I cannot believe it. I am in shock. I screamed when I read your email. All I can say is that everyone says the more you have, the easier it gets. Maybe the third will be the sweetest and nicest and most well-behaved. My friend Fern has four, and she told me her third and fourth are the best. Little comfort, I realize. Call me if you want to talk. We can yell over our crying babies.

xo,

Annie

FACEBOOK STATUS

Sam is napping going on two hours, and I am wasting these unheard-of precious minutes by reading a Tumblr page called “Duggars Confessions.”

 

To: Fern

From: Annie

I've been thinking of you and wondering how it's going with Adam. Remember my friend Louise from school? She had a baby right after I did, and she just found out she's pregnant again! I don't know what I'd do if I were pregnant again so soon. I think my vagina started crying at the thought.
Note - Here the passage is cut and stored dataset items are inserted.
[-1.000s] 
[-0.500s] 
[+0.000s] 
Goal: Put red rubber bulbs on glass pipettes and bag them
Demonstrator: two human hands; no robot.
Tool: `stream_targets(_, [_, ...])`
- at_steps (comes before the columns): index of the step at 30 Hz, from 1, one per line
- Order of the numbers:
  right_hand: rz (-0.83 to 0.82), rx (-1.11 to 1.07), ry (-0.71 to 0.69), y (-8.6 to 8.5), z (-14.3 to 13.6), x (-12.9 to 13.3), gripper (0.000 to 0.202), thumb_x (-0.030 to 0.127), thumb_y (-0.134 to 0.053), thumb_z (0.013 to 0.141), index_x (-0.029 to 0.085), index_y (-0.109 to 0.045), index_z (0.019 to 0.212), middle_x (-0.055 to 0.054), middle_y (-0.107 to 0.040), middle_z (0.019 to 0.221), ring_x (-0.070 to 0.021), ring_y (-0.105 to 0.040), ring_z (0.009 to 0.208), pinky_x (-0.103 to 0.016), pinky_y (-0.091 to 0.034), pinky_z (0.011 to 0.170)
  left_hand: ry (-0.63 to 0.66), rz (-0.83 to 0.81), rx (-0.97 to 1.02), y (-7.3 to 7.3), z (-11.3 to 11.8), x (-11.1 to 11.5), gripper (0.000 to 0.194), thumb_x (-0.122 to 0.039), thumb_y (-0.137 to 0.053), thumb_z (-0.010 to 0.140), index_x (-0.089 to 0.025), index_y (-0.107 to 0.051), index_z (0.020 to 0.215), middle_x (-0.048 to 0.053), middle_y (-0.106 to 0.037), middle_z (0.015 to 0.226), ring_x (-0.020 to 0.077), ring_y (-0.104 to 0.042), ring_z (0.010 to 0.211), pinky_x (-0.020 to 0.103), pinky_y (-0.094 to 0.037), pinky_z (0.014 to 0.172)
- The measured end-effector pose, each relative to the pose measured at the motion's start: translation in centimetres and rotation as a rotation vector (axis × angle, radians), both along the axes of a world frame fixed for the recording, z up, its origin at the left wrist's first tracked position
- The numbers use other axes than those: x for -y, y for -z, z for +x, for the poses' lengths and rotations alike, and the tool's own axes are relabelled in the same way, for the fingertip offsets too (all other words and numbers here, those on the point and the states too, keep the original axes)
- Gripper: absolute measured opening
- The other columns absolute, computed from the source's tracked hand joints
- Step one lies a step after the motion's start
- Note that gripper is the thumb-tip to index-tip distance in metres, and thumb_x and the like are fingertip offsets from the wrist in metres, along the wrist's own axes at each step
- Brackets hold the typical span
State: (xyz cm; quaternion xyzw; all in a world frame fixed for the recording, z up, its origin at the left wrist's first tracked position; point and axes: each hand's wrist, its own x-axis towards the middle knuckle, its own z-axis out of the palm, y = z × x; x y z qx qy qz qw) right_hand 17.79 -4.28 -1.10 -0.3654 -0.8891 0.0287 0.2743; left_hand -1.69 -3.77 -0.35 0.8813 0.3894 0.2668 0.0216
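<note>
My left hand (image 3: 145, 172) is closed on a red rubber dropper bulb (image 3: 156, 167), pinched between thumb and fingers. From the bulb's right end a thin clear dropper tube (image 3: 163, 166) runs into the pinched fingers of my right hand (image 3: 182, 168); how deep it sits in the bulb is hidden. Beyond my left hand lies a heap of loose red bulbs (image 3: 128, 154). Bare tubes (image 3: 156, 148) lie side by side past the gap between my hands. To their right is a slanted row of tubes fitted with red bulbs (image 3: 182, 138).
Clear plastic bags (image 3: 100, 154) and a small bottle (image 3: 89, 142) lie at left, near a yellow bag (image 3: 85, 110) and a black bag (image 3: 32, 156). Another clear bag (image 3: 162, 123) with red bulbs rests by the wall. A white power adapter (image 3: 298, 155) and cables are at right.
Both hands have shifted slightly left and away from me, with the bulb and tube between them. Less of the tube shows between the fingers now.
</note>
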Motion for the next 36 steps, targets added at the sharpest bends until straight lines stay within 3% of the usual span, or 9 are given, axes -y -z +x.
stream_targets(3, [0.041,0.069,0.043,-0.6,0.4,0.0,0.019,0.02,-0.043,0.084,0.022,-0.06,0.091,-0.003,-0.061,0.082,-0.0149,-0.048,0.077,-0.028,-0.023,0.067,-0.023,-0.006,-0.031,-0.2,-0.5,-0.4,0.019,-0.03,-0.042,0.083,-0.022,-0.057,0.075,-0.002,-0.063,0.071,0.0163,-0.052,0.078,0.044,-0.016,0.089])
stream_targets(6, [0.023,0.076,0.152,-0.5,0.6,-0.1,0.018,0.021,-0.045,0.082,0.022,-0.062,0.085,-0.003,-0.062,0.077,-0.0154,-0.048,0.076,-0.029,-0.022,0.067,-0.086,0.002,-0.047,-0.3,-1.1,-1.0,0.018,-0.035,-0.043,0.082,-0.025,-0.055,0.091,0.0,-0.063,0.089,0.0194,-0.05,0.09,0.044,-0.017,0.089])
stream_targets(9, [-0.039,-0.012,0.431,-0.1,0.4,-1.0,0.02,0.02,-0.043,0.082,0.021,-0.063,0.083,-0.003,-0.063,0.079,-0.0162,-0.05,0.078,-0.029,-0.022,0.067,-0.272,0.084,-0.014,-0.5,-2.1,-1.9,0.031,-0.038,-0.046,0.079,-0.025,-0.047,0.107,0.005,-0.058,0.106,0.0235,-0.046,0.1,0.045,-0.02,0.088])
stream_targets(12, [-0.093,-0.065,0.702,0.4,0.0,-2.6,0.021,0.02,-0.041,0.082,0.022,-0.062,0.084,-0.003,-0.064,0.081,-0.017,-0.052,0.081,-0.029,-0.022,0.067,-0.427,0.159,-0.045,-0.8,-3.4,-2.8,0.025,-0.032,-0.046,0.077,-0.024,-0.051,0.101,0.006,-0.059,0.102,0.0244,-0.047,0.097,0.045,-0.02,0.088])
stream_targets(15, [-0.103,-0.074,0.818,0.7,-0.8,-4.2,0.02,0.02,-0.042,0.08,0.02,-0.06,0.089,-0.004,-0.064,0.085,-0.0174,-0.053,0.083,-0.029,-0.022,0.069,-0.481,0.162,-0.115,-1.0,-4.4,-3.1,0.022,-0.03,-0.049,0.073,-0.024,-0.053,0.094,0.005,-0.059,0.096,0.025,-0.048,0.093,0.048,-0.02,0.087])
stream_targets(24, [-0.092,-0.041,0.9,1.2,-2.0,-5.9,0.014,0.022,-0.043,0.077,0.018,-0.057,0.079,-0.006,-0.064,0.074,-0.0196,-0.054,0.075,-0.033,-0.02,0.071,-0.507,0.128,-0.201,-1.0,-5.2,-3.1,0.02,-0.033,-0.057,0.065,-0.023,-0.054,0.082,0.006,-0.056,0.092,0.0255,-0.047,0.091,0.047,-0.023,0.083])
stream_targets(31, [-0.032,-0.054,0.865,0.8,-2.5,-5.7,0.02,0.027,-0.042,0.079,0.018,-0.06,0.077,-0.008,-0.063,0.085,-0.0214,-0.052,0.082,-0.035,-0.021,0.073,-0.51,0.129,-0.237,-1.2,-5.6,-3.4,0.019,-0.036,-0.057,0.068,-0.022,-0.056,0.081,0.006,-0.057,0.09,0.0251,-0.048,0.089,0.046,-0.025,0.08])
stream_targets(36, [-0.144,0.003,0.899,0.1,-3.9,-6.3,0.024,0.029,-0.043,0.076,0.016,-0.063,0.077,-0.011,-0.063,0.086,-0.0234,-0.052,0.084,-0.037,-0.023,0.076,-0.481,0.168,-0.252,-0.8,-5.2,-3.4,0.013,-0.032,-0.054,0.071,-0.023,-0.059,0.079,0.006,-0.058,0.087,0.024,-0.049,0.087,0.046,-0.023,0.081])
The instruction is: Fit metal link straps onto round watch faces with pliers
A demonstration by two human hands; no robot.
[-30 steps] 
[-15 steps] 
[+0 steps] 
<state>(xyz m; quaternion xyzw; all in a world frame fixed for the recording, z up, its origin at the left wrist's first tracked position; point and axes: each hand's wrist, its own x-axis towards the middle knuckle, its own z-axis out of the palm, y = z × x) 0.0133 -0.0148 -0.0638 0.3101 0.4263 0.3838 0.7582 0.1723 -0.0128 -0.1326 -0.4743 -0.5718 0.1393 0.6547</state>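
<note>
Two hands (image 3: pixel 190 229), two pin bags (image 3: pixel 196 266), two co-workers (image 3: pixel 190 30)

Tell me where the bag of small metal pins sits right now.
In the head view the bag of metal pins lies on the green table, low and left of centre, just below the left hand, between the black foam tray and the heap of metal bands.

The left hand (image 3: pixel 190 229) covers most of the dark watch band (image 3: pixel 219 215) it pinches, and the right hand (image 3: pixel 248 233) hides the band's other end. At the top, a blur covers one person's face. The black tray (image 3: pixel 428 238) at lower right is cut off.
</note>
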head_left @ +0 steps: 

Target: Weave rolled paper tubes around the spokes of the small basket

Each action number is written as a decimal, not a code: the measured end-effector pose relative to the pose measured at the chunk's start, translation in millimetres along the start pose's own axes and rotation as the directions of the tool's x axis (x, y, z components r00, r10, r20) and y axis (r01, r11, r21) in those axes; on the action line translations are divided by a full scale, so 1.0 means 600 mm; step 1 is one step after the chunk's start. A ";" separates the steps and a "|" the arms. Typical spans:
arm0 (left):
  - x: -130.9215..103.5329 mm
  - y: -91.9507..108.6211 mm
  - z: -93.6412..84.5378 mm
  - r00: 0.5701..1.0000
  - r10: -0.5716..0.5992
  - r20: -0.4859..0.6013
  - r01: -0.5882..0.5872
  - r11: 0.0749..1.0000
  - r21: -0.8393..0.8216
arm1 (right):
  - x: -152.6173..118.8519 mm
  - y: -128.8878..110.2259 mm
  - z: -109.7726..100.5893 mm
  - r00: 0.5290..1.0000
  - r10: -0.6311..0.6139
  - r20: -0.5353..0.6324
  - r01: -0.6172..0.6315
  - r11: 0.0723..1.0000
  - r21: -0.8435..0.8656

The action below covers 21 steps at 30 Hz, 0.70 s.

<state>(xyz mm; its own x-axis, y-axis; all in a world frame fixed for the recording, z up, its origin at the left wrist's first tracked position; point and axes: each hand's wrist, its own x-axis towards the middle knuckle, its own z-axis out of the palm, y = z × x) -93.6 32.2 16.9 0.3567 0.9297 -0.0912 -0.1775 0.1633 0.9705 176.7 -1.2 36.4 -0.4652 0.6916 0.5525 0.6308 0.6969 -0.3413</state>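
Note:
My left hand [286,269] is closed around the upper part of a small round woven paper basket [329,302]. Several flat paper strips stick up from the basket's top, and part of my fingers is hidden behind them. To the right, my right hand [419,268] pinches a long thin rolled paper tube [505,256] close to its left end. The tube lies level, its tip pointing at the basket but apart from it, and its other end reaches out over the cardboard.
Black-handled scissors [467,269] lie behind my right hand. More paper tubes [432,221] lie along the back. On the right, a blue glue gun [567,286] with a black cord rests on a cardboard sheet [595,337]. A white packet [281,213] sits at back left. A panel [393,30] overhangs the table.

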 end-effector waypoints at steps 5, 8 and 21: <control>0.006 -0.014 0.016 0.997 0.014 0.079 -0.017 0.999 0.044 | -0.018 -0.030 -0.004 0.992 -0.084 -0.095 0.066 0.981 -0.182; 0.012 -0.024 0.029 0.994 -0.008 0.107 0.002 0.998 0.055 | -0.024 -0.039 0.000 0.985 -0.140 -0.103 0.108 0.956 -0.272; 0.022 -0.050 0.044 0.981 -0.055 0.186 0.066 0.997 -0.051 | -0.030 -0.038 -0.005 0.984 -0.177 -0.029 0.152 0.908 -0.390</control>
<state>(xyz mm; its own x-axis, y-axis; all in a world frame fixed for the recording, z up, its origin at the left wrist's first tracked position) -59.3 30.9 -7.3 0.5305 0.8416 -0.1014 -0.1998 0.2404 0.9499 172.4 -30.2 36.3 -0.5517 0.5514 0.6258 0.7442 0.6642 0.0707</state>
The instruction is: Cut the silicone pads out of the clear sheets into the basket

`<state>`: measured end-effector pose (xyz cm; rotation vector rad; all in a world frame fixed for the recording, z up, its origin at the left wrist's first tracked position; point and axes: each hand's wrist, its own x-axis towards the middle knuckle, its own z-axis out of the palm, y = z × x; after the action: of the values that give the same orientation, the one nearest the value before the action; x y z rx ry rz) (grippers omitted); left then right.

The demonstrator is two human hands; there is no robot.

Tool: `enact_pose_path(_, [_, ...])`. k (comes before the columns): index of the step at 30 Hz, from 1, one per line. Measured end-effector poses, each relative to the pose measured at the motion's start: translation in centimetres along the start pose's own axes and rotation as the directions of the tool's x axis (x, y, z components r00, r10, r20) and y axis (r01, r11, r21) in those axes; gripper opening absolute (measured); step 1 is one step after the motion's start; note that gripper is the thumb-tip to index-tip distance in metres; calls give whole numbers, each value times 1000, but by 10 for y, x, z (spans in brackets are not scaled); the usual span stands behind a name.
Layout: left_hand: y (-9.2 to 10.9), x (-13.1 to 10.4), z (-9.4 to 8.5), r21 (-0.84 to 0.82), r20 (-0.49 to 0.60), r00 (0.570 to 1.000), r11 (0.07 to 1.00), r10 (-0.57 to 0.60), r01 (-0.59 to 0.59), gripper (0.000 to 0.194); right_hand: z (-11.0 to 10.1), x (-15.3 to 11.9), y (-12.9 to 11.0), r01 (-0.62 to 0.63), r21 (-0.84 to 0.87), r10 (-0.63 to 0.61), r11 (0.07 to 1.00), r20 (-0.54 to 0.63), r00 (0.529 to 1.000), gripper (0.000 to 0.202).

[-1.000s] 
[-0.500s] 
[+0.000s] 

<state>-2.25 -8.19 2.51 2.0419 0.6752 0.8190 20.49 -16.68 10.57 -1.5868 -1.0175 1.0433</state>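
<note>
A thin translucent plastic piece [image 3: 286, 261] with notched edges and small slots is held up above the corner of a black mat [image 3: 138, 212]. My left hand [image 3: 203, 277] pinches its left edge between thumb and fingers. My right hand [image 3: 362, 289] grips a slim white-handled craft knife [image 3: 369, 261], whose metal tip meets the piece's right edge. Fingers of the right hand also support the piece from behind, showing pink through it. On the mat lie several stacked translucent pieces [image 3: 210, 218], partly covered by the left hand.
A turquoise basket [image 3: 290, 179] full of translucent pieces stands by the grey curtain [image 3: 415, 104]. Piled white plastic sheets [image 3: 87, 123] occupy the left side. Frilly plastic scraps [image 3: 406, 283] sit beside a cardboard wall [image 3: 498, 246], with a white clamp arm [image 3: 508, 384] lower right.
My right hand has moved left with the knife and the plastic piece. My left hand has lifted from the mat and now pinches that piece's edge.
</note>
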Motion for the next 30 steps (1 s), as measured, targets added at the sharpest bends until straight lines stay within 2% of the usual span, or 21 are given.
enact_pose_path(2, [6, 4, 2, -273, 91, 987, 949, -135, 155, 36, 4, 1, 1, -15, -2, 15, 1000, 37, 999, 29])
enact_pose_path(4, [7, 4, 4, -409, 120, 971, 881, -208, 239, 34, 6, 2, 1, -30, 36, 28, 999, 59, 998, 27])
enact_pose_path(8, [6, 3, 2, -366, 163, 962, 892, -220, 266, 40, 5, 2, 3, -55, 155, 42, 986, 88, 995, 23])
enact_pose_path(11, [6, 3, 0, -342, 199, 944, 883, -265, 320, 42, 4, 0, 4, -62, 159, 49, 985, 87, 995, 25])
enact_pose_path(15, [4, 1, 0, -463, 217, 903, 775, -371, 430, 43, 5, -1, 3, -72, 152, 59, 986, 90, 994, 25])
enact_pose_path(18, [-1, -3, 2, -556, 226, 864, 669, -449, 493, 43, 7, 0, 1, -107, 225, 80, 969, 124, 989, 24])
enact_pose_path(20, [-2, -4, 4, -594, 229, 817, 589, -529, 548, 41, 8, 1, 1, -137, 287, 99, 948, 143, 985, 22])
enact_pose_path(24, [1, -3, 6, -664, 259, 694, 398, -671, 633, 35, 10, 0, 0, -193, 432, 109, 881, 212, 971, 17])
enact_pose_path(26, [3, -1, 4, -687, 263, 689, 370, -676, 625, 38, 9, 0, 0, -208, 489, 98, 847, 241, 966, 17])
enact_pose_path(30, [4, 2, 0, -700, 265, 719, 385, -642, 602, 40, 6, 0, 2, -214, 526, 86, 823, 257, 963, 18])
Call or write when you can.

xo Annie

148 Days Old

Today is Sam's first music class. I try to dress him in clothes that make him look older. His Harley-Davidson onesie from the in-laws gives him that rough-and-tumble look, but the ridiculous (albeit hilarious) assortment of plaid shorts he owns aren't helping the cause. Maybe I could draw a mustache on him.

Sam and I arrive at the park district building three minutes before class is set to start. I find the classroom number, and a warm woman with a soothing voice welcomes the gaggle of parents and kids waiting outside into a carpeted room, sans all furniture but a table in the corner. There are four other moms, one dad, and one man who must be a grandpa or else a seriously old dad. Of course, I instantly imagine him having sex. Definitely the grandpa.

As I scan the room, I can't help but compare Sam with the other kids. He is certainly in the upper echelon of cuteness, although he may be neck and neck with a boy sporting the most hair I've ever seen for a six-month-old. The teacher, who presents herself as Miss Randi, gathers us into a circle on the floor. We introduce ourselves and our babies, two of which are named Jackson, although one is spelled J-a-x-s-o-n, the mother notes. I silently question the use of both an x and an s. When it's my turn, I tell the group my name and Sam's, and Miss Randi mentions, “He's so tiny.”

I quickly concoct a lie to cover my age flub. “He was a preemie.” Damn. Now I'm making up medical history for the boy. All I wanted was for him to get a little music education!